There is a thread on this feature, where I suggest to move that question.
The bottom line is that we have no idea how it works and what it does except that it’s supposed to help reducing oscillation at lower damping settings, but looks that there is much more in that.
Hey @Andrew_WOT
apologies for the late response. when I read the explanation you linked (and I had read it before) it seems to be correct as far as what I’m looking for in AC (no lag and smooth, communicative non-peaky force feedback). I’m not very technical when it comes to Force Feedback and the various effects but I have tried a lot of things out and the peak/notch filter felt like the missing ingredient for me. If I use Torque Bandwidth Limit it feels like I lose detail. Increasing Force Reconstruction Filter or Ultra Low Latency Mode introduces a rubber-band type feeling and a loss of detail/precise control/communication from the of the car (to the point where I find it a lot harder to catch a slide). Turning the Reconstruction Filter “OFF” felt good (like my Accuforce which I used before the SC2 Pro) but seemed to introduce “lag” for lack of a better word. reducing Slew Rate limit felt the closest to what I wanted (before peak/notch filter) but this seemed to need to be changed for every car to make it feel “right”. i.e. less for street/vintage cars and more/nearly off for fast road/race cars (how you would expect the rack/tyres/ suspension to feel in vintage vs race cars for example)

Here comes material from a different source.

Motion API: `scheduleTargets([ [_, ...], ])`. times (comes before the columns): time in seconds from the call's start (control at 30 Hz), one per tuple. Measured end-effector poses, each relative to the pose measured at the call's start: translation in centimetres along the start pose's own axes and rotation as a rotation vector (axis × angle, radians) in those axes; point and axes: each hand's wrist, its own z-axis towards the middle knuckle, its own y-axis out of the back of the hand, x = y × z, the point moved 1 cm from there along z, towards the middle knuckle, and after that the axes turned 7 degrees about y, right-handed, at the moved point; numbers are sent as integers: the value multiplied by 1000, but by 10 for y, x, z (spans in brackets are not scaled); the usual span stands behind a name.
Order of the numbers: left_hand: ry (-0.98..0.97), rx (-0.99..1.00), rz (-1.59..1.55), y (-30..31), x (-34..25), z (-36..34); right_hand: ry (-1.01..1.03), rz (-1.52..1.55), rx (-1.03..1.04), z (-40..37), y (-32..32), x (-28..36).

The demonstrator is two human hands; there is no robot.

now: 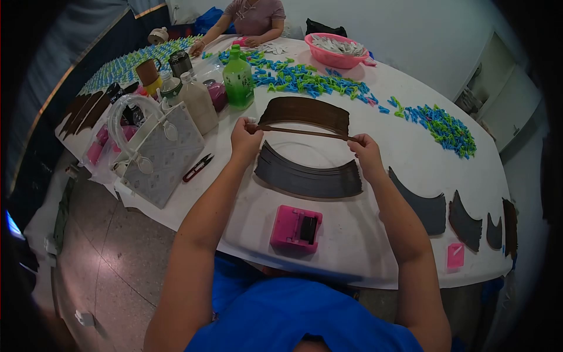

anyway it’s all subjective. One thing I can say though, is I’m beating a lot of PBs with the above settings, so it’s at least right for me
Some filters may have side effects, here’s is a good [explanation] (True Drive filters, what they do and how they interact) from community member of some of them including mysterious and not very well understood Notch Filter. You are picking up frequency and lower spikes in the range, it may work for what you want to accomplish by removing harshness in the area but can also cut some wanted info as it does not distinguish between spike or steady torque rise, it just cuts the torque in that range, so you can experience some “holes” in response.
No harm in trying all possible options to get FFB to where you like it, even if the filter was not designed for what you are trying to accomplishing (I myself was very surprised by how well low ULC works for AC), this is the only way to learn, unfortunately documentation does not cover every possible scenario and use case, hopefully over time GD with the help of community will fill it with more info to help us make more informed decisions on tunning feedback to our liking.
But for a Notch filter, my understanding that this is the first one to go as there are new options to help with oscillation issue the filter was supposed to address (sorry, I must have misspoken its intent in original response).
Please don’t take my response as any sort of criticism at your settings, was just trying to help, sharing that little knowledge I have (which is a dangerous thing, I know )
I did my first drive with the sc2 pro yesterday w/ base settings which were meh. Felt better then csw v2 I’m coming from.Tried a few settings on here greatly improved the muted feel.
I saw you had a few post on here what settings did you settle on? For dealing with ffb clipping is adjusting ffb gain in the sim the best way?
Spent a bit of a time today playing with different filters. Ended up with settings below.
Gives good amount of details with no perceived harshness.
Added some Inertia, seems like Friction and Inertia need to go hand to hand to get balanced feeling, dropped Damping a bit as well. You don’t need as much with Friction and Inertia.
So steering wheel feel, weight, reaction speed, slap back are all controlled via these 3 (Damping, Friction, Inertia).
Recon Filter is for smoothing out too fine (sharp) details. 3 seems to be a good balance for me but experiment to get smoothness to you liking.
TBW is Unlimited. No reason to drop information provided in the signal on the floor, smoothing it out via Recon can retain more details.
ULC at 5%, still a mystery to me (and everyone else) how it works, but it adds a bit of rubbery feeling on the top of everything else, almost like finer Recon.
My recommendation is to not just copy blindly someone else profiles, but try to learn the principles so you can tune it to your own liking. Some may prefer things smooth as a silk, some like as much details extracted as possible, there is no one size fits all recipe.
Using something as a starting point is totally fine, but don’t be afraid to change things around. It’s part of the fun.
Andrew that is great news. I have been using the experimental version with the shaders bug, got it from emiljensen2 comment back in Nov 19. I can say that the hardware lock changed a lot for the better of course the overall FFB feeling. Together with your proposed settings 1 month ago used as a baseline, AC feels amazing. The level of realism, control, etc. are the best i have experienced ever with this title.